Sunday, June 17, 2012

Language Quiz!

I took this photograph this weekend in Xenia, Ohio.  Identify the alphabet, the language, and where the photo was taken.

5 comments:

Eric said...

Recognized the alphabet instantly as Phoenician.

Tried transliterating some of it to see if I could recognize the language. Many lines end in "al", so I'm guessing Arabic?

I Googled for "mosque xenia ohio" and came up empty.
Location looks like it could be a tombstone though, so I'll guess Cherry Grove Cemetery.

sjf said...

It's the ten commandments written in phoenician script, the language is paleo-hebrew. I'm guessing it's a close up of a larger monument at the Greene County Court house. An interesting aside: The Old Hungarian alphabet looks a lot like the Phoenician. I struggled until I blew up the image and saw that there were word breaks. Otherwise it looks like a lot of the words end in -tal, a Hungarian noun suffix.

Chris Bogart said...

Very close! Are you Scott? I didn't know you were interested in Old Hungarian runes!

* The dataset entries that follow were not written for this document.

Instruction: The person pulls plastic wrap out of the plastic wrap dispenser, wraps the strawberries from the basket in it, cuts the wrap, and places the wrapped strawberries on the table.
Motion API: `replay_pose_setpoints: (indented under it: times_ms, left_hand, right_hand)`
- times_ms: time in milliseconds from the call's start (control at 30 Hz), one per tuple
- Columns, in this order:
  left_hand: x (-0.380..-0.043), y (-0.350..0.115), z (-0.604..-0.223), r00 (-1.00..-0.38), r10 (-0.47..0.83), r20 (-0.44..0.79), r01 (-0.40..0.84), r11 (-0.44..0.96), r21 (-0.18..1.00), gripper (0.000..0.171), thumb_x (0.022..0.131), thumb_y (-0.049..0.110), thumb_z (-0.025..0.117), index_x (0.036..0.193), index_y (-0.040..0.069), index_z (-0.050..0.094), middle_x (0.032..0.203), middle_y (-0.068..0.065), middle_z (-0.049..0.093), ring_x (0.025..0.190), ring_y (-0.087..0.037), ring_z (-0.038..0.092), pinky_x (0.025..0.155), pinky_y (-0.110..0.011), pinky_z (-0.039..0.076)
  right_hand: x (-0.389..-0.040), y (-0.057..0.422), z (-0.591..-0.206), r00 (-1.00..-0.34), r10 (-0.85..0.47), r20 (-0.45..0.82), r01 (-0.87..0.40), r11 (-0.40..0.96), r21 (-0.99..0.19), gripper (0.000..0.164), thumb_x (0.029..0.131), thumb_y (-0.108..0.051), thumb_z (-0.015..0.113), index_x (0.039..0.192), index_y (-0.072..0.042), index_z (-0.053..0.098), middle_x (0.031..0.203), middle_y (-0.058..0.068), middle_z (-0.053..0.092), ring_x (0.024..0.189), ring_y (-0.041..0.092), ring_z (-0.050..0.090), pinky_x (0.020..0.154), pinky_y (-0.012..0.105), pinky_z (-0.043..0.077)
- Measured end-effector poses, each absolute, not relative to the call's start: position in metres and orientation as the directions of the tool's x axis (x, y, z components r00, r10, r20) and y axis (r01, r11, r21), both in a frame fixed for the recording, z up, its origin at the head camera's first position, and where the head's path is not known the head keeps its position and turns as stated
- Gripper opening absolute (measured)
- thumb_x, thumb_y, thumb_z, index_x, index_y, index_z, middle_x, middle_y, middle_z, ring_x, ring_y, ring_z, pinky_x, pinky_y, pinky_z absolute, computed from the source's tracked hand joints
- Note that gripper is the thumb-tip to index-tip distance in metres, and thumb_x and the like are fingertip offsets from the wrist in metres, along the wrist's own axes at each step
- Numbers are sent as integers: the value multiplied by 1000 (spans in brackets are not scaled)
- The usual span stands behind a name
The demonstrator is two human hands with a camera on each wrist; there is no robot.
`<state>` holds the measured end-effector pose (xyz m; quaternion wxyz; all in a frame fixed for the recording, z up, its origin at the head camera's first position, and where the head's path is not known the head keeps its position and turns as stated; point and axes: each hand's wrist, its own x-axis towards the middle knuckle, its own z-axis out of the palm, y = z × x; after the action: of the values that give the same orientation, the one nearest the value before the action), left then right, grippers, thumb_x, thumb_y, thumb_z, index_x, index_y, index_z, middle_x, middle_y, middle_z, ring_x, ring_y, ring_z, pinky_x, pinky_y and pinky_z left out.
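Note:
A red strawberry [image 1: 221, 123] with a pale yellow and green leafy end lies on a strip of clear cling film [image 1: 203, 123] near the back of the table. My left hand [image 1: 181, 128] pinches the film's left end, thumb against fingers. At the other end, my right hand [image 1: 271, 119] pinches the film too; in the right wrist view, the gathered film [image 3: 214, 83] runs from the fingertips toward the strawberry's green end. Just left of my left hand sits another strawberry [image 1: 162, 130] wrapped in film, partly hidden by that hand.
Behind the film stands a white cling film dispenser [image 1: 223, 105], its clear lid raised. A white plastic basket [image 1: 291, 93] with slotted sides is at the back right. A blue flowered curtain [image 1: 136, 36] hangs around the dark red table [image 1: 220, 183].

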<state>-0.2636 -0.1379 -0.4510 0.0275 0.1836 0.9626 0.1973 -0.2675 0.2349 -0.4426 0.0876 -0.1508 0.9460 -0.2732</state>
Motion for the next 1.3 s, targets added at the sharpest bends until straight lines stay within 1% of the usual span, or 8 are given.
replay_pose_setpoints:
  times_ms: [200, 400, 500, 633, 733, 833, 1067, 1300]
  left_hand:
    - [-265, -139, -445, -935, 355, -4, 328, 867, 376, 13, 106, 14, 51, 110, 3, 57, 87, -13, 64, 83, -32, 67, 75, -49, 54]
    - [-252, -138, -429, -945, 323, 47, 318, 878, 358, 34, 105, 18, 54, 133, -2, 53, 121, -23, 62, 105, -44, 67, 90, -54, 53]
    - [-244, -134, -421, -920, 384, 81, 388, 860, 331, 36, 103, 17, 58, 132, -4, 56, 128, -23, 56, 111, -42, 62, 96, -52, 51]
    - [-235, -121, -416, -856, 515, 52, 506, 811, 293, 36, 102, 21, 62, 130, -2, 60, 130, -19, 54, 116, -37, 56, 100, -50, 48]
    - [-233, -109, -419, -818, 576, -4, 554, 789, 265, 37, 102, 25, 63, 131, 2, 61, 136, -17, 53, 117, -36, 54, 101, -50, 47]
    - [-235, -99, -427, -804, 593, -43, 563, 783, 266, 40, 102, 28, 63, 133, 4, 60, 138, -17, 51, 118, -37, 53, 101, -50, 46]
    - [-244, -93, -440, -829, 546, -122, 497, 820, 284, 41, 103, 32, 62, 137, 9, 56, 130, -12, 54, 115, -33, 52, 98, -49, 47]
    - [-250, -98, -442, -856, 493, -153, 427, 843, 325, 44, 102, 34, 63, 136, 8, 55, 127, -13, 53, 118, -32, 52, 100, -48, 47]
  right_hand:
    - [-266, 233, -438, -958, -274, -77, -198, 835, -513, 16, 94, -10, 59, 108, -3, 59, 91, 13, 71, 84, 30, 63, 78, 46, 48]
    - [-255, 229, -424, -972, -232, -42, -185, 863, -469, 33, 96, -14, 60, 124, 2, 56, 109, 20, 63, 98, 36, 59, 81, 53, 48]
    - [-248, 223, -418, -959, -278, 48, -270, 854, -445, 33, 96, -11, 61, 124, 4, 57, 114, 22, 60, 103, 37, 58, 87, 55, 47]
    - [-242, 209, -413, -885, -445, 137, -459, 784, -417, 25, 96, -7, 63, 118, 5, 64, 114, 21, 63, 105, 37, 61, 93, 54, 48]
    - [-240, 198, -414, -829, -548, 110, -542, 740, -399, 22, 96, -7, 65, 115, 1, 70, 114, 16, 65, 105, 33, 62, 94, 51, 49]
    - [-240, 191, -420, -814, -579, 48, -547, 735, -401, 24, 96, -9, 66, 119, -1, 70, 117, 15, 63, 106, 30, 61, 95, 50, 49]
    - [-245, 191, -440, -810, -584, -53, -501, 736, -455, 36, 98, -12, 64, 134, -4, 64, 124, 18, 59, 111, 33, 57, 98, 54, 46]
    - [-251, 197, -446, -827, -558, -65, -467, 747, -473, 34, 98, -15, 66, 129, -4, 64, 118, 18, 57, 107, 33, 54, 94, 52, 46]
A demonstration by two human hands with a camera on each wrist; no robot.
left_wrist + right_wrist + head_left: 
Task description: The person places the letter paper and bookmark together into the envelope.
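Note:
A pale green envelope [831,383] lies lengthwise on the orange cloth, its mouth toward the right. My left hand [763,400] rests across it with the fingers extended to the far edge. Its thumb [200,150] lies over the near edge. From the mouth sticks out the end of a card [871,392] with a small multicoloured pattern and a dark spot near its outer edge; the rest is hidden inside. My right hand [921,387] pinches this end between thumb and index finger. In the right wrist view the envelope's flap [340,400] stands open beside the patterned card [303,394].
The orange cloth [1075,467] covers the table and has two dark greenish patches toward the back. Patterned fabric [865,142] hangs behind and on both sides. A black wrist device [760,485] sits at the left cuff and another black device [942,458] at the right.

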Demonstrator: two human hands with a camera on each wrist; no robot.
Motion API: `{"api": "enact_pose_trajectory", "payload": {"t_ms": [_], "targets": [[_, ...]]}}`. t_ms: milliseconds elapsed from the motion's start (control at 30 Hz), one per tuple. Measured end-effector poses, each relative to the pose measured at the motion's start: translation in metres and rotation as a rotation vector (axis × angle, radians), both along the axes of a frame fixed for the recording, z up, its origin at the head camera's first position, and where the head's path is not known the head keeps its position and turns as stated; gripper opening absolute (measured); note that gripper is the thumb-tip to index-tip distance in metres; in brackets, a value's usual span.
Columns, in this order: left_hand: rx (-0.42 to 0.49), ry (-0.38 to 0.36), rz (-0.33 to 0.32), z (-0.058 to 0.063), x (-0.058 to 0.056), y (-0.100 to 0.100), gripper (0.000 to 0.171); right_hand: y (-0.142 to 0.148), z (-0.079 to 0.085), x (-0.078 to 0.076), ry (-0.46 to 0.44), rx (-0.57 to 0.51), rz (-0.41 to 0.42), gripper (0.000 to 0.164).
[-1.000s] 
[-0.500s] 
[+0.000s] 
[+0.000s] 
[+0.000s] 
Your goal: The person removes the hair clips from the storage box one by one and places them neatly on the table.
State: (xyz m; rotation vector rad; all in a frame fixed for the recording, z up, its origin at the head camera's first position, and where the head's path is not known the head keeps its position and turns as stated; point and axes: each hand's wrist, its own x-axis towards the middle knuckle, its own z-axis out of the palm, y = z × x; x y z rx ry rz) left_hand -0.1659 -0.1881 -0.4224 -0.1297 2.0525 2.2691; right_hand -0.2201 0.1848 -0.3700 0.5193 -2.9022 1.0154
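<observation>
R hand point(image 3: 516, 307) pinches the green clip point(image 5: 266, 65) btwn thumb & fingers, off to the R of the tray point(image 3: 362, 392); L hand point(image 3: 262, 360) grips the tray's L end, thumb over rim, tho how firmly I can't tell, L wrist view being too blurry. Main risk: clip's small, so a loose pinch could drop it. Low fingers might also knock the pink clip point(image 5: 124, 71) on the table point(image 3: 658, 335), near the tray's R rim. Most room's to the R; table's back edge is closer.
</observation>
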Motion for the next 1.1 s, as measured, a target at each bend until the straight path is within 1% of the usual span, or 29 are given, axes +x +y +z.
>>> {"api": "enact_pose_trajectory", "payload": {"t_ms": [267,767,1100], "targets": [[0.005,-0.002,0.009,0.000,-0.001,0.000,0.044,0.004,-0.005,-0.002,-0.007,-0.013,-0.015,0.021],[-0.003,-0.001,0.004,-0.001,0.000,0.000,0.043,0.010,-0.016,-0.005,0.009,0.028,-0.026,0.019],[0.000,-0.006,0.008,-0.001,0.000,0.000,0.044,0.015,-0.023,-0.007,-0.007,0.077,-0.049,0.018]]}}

The alphabet is Phonecian, and it's on a monument at the Greene county, OH courthouse. However the language is not paleo-Hebrew; it's in fact just nonsense. According to Arnold Shaheen (http://www.shaheenlawoffice.com/the-ten-commandments-monument), random gibberish was written in Phonecian characters on the movie prop ten commandments in the 1956 Charlton Heston movie, and these reproduce that prop. These monuments around the country were in part promotional tie-ins for the movie.

sjf said...

Hi, my name is Simon, just another philology nerd :-)
I think there's more scholarship in this inscription than you give credit. The first two lines are unquestionably the beginning of the fourth commandment, "Honour thy father and mother...":
(read R - L)
DBK
KMA TAW KYBA TA

Look at Deuteronomy 5:16:
http://iahushua.com/ST-RP/debarim.html

I stopped working as soon as I got that far :-)

Chris Bogart said...

Interesting! I'll take your word for it; I was just relying on the court decision quoted by the article I linked to. To me the text looked too short to be the 10 commandments, but I suppose if you take out the verbiage in between and most of the vowels, "thou shalt not kill" could end up being pretty terse.

This plaque made my day, by the way; it is the most interesting thing in Xenia. Although the courthouse itself comes a close second.